Scan the entries that follow for the word "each", then report every line in which it appears.
BEGIN
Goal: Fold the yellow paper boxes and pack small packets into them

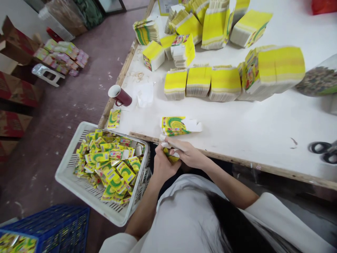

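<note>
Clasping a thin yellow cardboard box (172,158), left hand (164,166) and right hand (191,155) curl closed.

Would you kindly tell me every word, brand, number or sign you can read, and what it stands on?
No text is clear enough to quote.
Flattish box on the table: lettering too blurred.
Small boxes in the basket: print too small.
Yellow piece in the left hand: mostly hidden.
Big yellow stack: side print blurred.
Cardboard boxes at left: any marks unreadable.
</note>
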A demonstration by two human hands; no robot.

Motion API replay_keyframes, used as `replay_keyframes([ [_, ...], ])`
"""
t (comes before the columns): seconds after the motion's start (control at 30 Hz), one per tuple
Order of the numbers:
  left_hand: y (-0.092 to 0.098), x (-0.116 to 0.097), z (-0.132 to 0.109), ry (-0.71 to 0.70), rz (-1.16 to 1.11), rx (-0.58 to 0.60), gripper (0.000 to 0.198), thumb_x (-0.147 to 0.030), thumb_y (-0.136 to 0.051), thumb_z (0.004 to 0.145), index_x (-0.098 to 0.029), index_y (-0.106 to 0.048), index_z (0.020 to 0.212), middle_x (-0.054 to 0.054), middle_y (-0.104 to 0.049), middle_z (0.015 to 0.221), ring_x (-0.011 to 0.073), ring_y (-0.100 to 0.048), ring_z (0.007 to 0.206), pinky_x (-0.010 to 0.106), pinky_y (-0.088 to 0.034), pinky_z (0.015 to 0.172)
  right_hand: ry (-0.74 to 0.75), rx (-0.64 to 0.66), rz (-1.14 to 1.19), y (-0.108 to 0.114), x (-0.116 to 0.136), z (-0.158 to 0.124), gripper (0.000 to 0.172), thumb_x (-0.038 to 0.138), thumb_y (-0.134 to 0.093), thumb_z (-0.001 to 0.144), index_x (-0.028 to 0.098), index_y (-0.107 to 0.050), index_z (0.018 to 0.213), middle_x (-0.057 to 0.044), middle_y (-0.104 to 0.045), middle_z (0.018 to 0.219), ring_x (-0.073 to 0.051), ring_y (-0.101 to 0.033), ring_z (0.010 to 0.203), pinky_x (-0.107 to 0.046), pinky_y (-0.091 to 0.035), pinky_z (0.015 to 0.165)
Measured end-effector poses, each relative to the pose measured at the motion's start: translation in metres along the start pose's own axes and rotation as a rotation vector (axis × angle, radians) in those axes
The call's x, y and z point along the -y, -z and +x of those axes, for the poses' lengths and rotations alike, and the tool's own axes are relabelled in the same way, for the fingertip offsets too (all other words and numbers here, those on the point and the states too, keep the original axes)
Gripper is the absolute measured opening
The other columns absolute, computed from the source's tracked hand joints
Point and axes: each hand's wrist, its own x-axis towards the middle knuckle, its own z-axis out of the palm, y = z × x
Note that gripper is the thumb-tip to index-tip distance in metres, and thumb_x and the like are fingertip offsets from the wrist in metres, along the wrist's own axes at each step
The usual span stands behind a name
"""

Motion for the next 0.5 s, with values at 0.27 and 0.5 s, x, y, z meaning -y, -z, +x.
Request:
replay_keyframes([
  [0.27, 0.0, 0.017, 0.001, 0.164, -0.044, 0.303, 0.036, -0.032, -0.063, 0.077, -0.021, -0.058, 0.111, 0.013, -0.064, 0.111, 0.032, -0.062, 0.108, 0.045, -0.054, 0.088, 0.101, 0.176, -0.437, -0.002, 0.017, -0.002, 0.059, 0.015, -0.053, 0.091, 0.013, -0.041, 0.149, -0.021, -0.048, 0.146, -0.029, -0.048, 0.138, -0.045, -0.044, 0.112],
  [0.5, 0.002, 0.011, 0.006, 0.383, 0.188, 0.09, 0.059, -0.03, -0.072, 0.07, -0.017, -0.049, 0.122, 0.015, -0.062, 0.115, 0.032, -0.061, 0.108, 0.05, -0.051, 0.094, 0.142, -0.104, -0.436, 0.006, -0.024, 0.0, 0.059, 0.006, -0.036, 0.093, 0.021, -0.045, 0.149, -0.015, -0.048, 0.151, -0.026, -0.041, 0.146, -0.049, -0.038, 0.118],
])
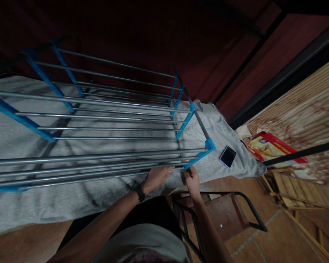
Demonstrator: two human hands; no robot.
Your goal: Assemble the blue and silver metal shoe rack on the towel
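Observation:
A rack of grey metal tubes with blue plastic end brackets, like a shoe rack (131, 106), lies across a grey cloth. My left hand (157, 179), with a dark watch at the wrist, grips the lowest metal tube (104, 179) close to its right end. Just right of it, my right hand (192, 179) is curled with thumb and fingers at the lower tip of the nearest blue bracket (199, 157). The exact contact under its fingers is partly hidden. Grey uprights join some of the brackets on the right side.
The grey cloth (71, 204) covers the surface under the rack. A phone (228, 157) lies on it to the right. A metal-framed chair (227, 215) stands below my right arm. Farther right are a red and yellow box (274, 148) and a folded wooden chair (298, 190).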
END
Task response
Measured end-effector poses, each relative to the pose measured at the motion's start: translation in metres along the start pose's own axes and rotation as a rotation vector (axis × angle, radians) in those axes
Point and axes: each hand's wrist, its own x-axis towards the middle knuckle, its own z-axis out of the palm, y = z × x
Note that gripper is the thumb-tip to index-tip distance in metres, and thumb_x and the like are fingertip offsets from the wrist in metres, along the wrist's own axes at each step

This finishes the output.